Pompei può definirsi senza ombra di dubbio tra le città antiche protagoniste della cultura e della civiltà dell’area vesuviana, di cui fin dalla sua fondazione determinò l’impulso e la crescita economica.
Quando infatti nell’80 a. C. divenne colonia romana, questa antica citta’ si sviluppò in maniera rapida sia da un punto di vista urbanistico che economico. Essa si caratterizzò per il grande impulso nei commerci e più in generale negli scambi di beni grazie soprattutto alla fertilità del terra vulcanica nella quale “insisteva” e alla sua risaputa vantaggiosa posizione geografica, che la vedeva collocata in un’area fortemente strategica al centro del Golfo e praticamente sulla foce del fiume Sarno.
Dal canto suo il porto di fatto rappresentava una fonte di approvvigionamento e scambio che garantiva grande benessere a tutta la città, agevolando le esportazioni di prodotti di ogni genere, da quelli alimentari, tessili, fino ad includere cosmetici e molto altro.
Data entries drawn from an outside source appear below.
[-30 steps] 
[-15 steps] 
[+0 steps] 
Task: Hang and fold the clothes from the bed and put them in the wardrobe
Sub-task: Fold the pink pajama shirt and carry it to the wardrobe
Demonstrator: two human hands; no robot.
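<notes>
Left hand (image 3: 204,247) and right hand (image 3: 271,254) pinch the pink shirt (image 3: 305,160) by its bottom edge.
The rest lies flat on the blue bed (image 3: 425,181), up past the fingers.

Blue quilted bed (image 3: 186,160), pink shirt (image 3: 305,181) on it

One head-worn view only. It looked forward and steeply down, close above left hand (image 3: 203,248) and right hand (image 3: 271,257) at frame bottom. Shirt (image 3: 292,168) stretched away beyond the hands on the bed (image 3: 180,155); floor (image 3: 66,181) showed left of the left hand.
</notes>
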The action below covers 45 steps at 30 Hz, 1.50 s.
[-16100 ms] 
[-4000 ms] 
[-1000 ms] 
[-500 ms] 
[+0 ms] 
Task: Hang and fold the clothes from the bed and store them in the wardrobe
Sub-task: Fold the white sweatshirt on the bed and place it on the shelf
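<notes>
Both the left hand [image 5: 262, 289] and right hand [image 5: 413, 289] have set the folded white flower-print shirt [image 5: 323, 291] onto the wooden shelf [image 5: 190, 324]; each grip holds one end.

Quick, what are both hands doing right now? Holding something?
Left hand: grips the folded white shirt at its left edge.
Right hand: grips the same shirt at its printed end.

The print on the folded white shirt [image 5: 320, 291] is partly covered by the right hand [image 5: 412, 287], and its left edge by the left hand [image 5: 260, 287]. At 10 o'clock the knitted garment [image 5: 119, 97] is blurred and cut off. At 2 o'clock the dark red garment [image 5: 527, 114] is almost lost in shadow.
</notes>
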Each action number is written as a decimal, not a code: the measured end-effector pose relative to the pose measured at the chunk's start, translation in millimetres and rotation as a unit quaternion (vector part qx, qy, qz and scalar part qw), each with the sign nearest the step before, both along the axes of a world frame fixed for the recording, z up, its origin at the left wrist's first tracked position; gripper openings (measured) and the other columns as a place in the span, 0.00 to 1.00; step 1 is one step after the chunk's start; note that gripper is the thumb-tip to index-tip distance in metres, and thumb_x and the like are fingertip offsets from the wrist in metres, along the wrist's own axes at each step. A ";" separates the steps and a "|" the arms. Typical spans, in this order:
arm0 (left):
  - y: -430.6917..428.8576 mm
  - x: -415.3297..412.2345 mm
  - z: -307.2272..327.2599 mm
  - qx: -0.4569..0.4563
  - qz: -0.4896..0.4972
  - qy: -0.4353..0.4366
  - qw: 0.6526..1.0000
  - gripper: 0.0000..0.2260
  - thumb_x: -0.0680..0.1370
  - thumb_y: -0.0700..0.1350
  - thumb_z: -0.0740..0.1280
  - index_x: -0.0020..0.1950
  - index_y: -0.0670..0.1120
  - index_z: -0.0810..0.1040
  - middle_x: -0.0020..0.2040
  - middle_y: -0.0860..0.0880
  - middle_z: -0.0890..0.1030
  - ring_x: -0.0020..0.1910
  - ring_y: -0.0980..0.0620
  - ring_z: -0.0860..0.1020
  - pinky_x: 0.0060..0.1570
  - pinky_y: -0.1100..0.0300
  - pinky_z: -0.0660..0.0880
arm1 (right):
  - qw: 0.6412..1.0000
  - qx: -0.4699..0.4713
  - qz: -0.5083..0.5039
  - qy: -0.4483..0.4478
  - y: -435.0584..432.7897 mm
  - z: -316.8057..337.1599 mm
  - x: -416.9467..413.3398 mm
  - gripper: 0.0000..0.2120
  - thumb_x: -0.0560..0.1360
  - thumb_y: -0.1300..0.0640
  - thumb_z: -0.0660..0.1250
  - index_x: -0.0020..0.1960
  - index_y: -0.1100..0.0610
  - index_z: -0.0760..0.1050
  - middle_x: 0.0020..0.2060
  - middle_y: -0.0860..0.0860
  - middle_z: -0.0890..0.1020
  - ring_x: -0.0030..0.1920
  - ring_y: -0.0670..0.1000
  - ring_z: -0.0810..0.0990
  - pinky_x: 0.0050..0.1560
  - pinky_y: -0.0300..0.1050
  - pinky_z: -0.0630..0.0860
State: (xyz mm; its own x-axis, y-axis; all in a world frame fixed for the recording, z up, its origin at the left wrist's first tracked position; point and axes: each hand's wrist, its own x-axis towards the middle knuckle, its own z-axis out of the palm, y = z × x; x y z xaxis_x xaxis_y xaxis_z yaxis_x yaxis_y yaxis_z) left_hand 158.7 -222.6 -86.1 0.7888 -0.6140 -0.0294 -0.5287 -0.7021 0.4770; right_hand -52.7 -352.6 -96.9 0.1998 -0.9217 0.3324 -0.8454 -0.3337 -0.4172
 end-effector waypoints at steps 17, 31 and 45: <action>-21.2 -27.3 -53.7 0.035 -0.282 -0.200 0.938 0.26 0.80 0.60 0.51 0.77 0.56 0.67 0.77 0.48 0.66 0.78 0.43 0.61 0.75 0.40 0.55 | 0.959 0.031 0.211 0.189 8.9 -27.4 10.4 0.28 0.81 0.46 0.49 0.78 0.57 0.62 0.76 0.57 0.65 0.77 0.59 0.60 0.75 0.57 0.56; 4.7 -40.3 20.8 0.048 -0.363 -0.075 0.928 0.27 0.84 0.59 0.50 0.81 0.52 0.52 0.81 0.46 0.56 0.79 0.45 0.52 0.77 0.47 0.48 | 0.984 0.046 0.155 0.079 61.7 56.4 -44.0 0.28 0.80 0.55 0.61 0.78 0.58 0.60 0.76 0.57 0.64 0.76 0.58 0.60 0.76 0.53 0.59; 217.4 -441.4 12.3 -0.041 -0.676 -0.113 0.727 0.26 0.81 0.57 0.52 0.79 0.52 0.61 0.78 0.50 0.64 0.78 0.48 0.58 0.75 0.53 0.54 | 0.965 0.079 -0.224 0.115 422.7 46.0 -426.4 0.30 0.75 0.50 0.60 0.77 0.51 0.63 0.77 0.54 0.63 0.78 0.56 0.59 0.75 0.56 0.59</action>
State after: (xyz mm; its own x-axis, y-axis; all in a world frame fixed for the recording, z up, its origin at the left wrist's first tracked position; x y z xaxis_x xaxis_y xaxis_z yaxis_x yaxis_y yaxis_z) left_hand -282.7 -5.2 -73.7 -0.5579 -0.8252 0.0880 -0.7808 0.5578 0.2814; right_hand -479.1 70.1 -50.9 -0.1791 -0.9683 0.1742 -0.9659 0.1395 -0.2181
Il centro urbano era caratterizzato dalla presenza di attività economiche di ogni genere dislocate soprattutto lungo via dell’Abbondanza che costituiva la pricipale arteria della città, denominata così per il rilievo rappresentante una cornucopia ( simbolo di abbondanza) rinvenuto su una fontana situata nelle vicinanze del Foro.
Le testimonianze costituite dalle iscrizioni, affreschi e alle insegne, hanno reso possibile risalire ai nomi dei titolari e gestori delle attività commerciali disseminate in tutta la città. Tra i più noti si ricordano ad esempio, i termopoli di Vetutius Placidus ed Asellina e la fullonica di Sthephanus.
Le diverse categorie professionali erano solitamente riunite nelle cosiddette corporazioni le quali, soprattutto durante i periodi elettorali, assumevano un peso rilevante nella politica e nell’amministrazione di questa antica città.
I mestieri maggiomente diffusi erano quelli che si espletavano all’interno di laboratori e stabilimenti manifatturieri.
Erano davvero tanti!
Vi erano panettieri (pistores), lavandai (fullones), numerose taverne (thermopolii), ed il fiore all’ occhiello dell’ ecinomia e del commercio cittadino, ossia le officine conciare e tessili(officinae coriarorium).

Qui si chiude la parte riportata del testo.